My router only has four downstream ports, and due to the layout of my house I only want to run one cable from the router to my home office anyway. If it had enough ports and the house was laid out differently I wouldn’t have bothered with the switch.

Unmanaged switches are usually quite a bit cheaper and just work. You plug everything in and that’s it. Managed switches need configuring and cost more. I paid $25 for my 8 port 10/100/1000 switch, while the managed version is about $120. With a managed switch you can do things like turn individual ports on and off, traffic limit and monitor per port, and other fancy networking things that I’ve never bothered with.

[–] Zagorath@aussie.zone 1 points 1 day ago (1 children)

Ah that's interesting. Thanks!

What does 10/100/1000 mean?

[–] BartyDeCanter@lemmy.sdf.org 2 points 1 day ago (1 children)

That’s that speed the ports are capable of. 10/100/1000 megabits per second. Most things with an Ethernet port nowadays are 10/100/1000 capable, and 2.5Gb is becoming reasonably common.

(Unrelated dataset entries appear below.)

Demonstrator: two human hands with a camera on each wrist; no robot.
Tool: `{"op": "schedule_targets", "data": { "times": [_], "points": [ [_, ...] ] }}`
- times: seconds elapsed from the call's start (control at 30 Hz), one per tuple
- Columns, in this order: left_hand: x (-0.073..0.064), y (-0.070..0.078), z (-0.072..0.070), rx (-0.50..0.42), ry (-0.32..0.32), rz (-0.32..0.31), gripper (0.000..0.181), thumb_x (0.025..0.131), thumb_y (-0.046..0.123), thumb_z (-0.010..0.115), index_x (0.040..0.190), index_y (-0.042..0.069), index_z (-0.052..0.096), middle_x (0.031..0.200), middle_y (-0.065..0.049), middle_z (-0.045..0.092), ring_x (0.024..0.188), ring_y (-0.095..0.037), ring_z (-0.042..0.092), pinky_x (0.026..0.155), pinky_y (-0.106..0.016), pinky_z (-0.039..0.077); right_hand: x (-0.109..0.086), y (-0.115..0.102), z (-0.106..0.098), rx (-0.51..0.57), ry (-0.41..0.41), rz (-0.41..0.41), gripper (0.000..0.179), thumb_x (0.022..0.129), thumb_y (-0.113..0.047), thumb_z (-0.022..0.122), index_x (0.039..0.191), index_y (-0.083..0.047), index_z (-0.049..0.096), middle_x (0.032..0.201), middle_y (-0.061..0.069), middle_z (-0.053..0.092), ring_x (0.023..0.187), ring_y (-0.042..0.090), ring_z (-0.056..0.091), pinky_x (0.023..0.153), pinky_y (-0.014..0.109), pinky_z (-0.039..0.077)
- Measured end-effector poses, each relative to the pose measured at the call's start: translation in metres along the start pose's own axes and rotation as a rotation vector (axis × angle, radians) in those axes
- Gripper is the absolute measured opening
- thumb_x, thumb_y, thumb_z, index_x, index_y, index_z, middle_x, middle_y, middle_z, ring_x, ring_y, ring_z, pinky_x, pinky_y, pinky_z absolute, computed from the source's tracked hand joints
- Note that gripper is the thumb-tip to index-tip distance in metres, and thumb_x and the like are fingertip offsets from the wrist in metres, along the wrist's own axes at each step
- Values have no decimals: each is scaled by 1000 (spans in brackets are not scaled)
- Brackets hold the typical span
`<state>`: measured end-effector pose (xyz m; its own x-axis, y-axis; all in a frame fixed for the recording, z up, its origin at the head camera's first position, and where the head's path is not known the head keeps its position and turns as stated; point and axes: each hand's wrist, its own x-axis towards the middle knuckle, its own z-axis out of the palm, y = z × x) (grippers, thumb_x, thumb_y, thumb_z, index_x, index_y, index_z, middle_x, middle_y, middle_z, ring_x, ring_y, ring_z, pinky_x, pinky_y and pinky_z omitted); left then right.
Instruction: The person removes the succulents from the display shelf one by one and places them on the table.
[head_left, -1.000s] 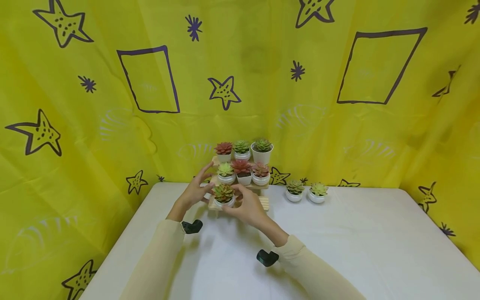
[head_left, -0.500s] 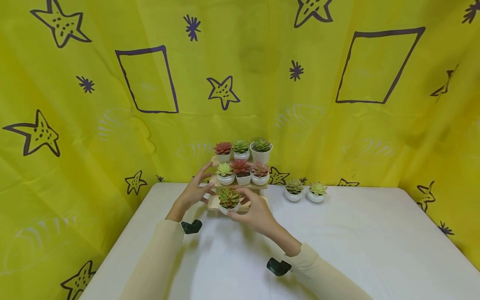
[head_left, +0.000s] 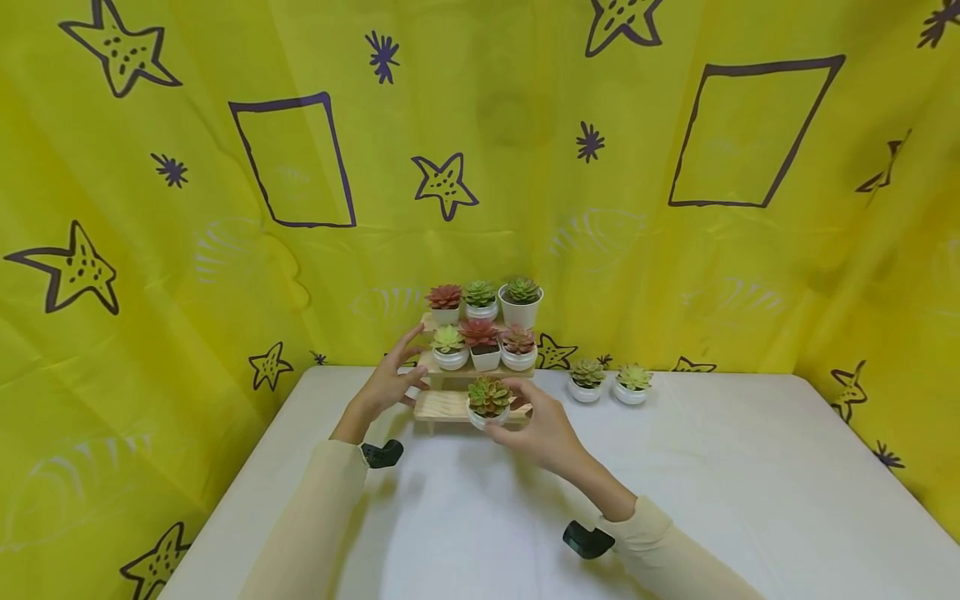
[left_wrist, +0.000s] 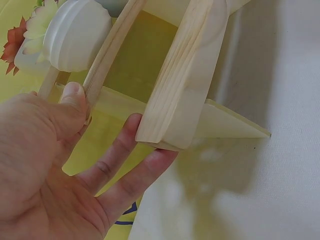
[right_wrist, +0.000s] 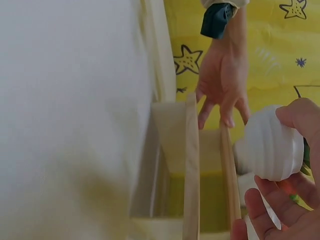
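Observation:
My right hand pinches the white round pot of a small green-and-reddish potted succulent between thumb and fingers. In the head view it is in front of the right part of the lowest shelf of a three-step wooden stand. The right wrist view shows the ribbed white pot from its underside. My left hand is at the stand's left end, fingers spread. In the left wrist view its thumb touches the middle shelf's end, and two fingertips touch the lowest shelf's end.
Potted succulents fill the stand's top and middle shelves, among them a red one in a square pot. Two more, a dull green one and a light green one, stand on the white table to the right. Behind hangs a yellow curtain.
The right hand has carried the potted succulent rightward from the left end of the lowest shelf, baring that end. The left hand has stayed at the stand's left side.

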<state>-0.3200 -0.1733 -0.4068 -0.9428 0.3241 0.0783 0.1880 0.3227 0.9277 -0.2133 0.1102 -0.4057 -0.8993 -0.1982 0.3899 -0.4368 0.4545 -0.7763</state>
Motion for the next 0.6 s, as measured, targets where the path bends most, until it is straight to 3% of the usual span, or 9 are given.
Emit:
{"op": "schedule_targets", "data": {
  "times": [0.23,0.43,0.6],
  "points": [
    [-1,-2,-1,-3,1,5,78,106,2,53,165,37,16,163,-27,27,96,-42,71,64,-55,59,-1,21,-21,-25,36,-2,63,81,-21,88,135,-3,60,111,10,70,98,29,64,85,52,53],
    [-1,-2,-1,-5,2,5,77,107,4,53,165,38,17,163,-26,27,97,-41,71,64,-55,59,0,40,-41,-94,65,30,64,81,-23,89,135,-4,60,108,9,69,98,26,63,82,43,53],
    [0,0,-2,-9,-6,0,77,107,5,54,164,42,17,164,-24,27,96,-37,72,62,-50,60,-1,52,-60,-106,81,61,63,84,-23,87,136,-2,59,108,14,67,99,32,63,85,49,55]
  ]
}}
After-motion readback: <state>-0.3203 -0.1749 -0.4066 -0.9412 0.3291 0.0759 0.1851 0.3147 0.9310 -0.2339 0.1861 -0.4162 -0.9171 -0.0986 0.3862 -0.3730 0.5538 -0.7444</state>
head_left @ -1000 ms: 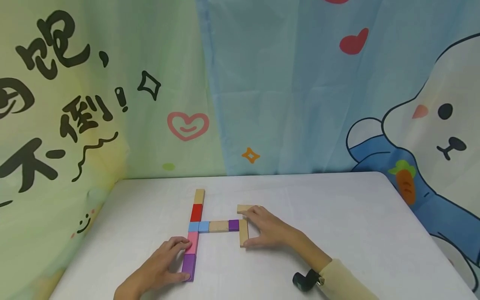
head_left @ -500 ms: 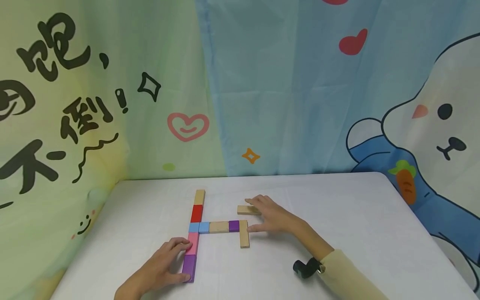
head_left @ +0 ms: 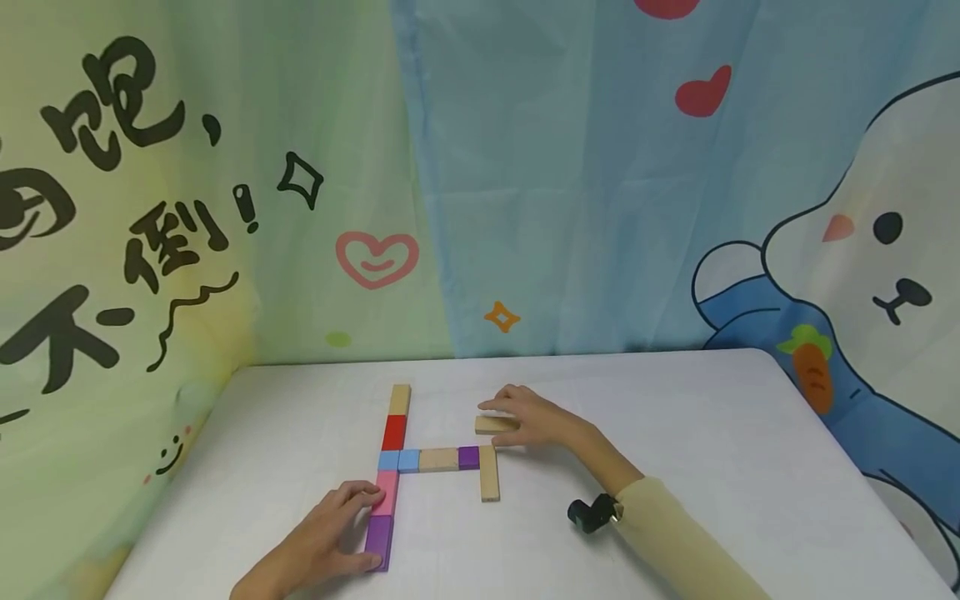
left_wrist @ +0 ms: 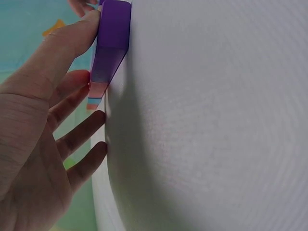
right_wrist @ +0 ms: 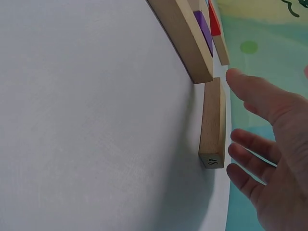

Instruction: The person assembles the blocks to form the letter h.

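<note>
My left hand [head_left: 318,533] rests beside a column of wooden blocks, fingertips at the pink block [head_left: 386,490] and thumb at the long purple block [head_left: 379,537]. Its other fingers are spread in the left wrist view. Light-blue, red [head_left: 393,432] and plain wood blocks continue the column away from me. A crossbar of light-blue, plain wood [head_left: 438,459] and small purple [head_left: 468,457] blocks meets an upright plain block [head_left: 489,479]. My right hand [head_left: 536,417] hovers with fingers apart around a loose plain block [head_left: 491,425], marked "48" in the right wrist view; any contact is unclear.
The blocks lie on a white-covered table [head_left: 675,433]. A printed curtain [head_left: 525,183] hangs behind its back edge. A black wrist camera [head_left: 592,513] sticks out from the right wrist by the pale sleeve [head_left: 675,533].
My right hand has let go of the upright block's ends and shifted away to the loose plain block. The left hand keeps its place. The head view has tilted slightly up.
</note>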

Weirdly, Roku and other smart TVs are often only 100Mb capable since 4k streaming only requires about 60Mb and if you are squeezing pennies a 1Gb port is a bit more expensive.

10Gb is just starting to get available for high end consumer devices.

[–] Zagorath@aussie.zone 1 points 1 day ago (1 children)

So is it some ports support 10, some support 100, and some support the full 1000? Or how does it work with the three different speeds?

[–] BartyDeCanter@lemmy.sdf.org 1 points 22 hours ago

All of the ports support all three speeds. When you first plug in, there is a quick round of negotiations where both sides basically say “Here are the speeds I can work, what about you?” Then they go with the highest that both support.